# Ummmm........



## hroz (Mar 4, 2006)

When will Wells be fit/allowwed to play?????????














Well???????


----------



## chn353 (Mar 12, 2006)

not 4 ages .. jvg is been an ***


----------



## CrackerJack (Jul 2, 2005)

seriously JVG is just being stupid


----------



## HayesFan (Feb 16, 2006)

At this point we don't know if its JVG or Bonzi, but my guess it's Bonzi's "who needs practice" attitude that is keeping him off the floor.

Someone (and I can't remember where the link was) said that he still wasn't doing full workouts with the team. Until he's doing that, you aren't going to see him on the bench. It's irritating that he hasn't been trying to make himself part of the team by showing up to even watch the games with the team.


----------



## CrackerJack (Jul 2, 2005)

HayesFan said:


> At this point we don't know if its JVG or Bonzi, but my guess it's Bonzi's "who needs practice" attitude that is keeping him off the floor.
> 
> Someone (and I can't remember where the link was) said that he still wasn't doing full workouts with the team. Until he's doing that, you aren't going to see him on the bench. It's irritating that he hasn't been trying to make himself part of the team by showing up to even watch the games with the team.


when i was watching a game earlier this year JVG said it was that Bonzi isnt at match fitness and bonzi replied with "im here to play basketball not run a marathon"


----------



## chn353 (Mar 12, 2006)

hahha bonzi is sooo ready


----------



## untamed guerilla (May 28, 2003)

ego's will kill any team


----------



## chn353 (Mar 12, 2006)

bonzi shuld get like 20 mins a game at least

we tried so hard to get him and his already missed nearly 1/4 of the season


----------



## HayesFan (Feb 16, 2006)

OH Come on.

Bonzi shouldn't be allowed to play until he has worked as hard as everyone else on the team. Realistically, if you were on the team, and someone who sat his fat arse at home in the preseason, doesn't come to the games to learn the system as best he can off the bench, has yet to practice with the team since his "disagreement" with the coach and for all intents and purposes doesn't show up for ANYTHING on time were playing ahead of you. Wouldn't you be ticked??

If JVG says, okay Bonzi... you're going to get 20 minutes in the game just because you're so darn pretty statistically that I can't possibly care if you work hard... what do you think the rest of those kids who have been busting thier arse for playing time are going to do. Slack off that's what.

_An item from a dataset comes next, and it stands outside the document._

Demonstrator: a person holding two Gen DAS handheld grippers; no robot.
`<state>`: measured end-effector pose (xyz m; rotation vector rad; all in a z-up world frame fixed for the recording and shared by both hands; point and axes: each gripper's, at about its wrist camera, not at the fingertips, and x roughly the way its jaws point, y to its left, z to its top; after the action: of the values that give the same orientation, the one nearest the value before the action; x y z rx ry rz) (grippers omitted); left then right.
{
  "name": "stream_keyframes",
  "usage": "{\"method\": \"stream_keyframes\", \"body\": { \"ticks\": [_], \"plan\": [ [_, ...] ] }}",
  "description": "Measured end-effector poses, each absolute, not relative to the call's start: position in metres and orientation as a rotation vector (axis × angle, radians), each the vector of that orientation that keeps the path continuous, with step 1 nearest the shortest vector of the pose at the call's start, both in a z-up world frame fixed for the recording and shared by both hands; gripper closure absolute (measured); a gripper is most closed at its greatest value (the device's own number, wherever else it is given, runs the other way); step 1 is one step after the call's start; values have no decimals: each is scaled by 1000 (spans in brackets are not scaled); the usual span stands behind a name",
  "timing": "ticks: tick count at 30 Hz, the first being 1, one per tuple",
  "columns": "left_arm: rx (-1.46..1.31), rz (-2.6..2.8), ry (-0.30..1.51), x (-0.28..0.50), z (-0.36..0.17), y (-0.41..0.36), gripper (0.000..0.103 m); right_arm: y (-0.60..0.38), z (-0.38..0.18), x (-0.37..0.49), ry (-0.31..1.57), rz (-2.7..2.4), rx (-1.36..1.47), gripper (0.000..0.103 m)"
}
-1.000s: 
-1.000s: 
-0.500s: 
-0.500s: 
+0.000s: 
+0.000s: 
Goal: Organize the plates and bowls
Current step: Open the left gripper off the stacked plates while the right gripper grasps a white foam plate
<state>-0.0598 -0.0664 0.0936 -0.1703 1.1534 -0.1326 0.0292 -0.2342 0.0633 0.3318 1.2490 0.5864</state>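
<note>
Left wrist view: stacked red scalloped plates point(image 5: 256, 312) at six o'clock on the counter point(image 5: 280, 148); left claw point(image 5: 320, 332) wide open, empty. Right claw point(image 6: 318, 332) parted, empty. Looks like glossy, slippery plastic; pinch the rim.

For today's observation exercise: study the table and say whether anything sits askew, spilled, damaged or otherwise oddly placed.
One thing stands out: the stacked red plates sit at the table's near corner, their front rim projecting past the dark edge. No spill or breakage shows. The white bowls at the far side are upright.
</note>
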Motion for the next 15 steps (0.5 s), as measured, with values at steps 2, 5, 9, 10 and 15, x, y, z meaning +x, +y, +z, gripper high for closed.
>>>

How is that helping the team??

Bonzi best start showing up on time and making himself part of the team or he will be sitting on that stationary bike all season.


----------



## sky_123 (Aug 27, 2005)

HayesFan said:


> OH Come on.
> 
> Bonzi shouldn't be allowed to play until he has worked as hard as everyone else on the team. Realistically, if you were on the team, and someone who sat his fat arse at home in the preseason, doesn't come to the games to learn the system as best he can off the bench, has yet to practice with the team since his "disagreement" with the coach and for all intents and purposes doesn't show up for ANYTHING on time were playing ahead of you. Wouldn't you be ticked??
> 
> ...


you make a good point
attitude is everything.


----------



## chocolove (Apr 4, 2006)

never, bonzi isnt good enough to act like a jerk and still get PT


----------



## OneBadLT123 (Oct 4, 2005)

Do we honestly know what the real deal is behind this? Because I have not heard/read anything about it lately. 

We need Bonzi back in this lineup ASAP. Either Bonzi is being lazy, or JVG is just being a jerk. Because I find it hard to believe that Bonzi, who is in a contract year, is just sitting around and not wanting to play... This would be his chance to get him back out there to make $$$


----------



## HayesFan (Feb 16, 2006)

No, we don't know for sure.

But if he was sitting on the bench during the home games, don't you think they would mention it?

If he was improving and doing well, don't you think JVG would say yes he's working hard and is practicing with us in hopes of coming back soon?

There is more than likely always two sides of the story. But a ball player having an attitude is not uncommon. A coach not playing someone because of personal issues.. not a bright idea, especially when your every move is being scrutinized after last season.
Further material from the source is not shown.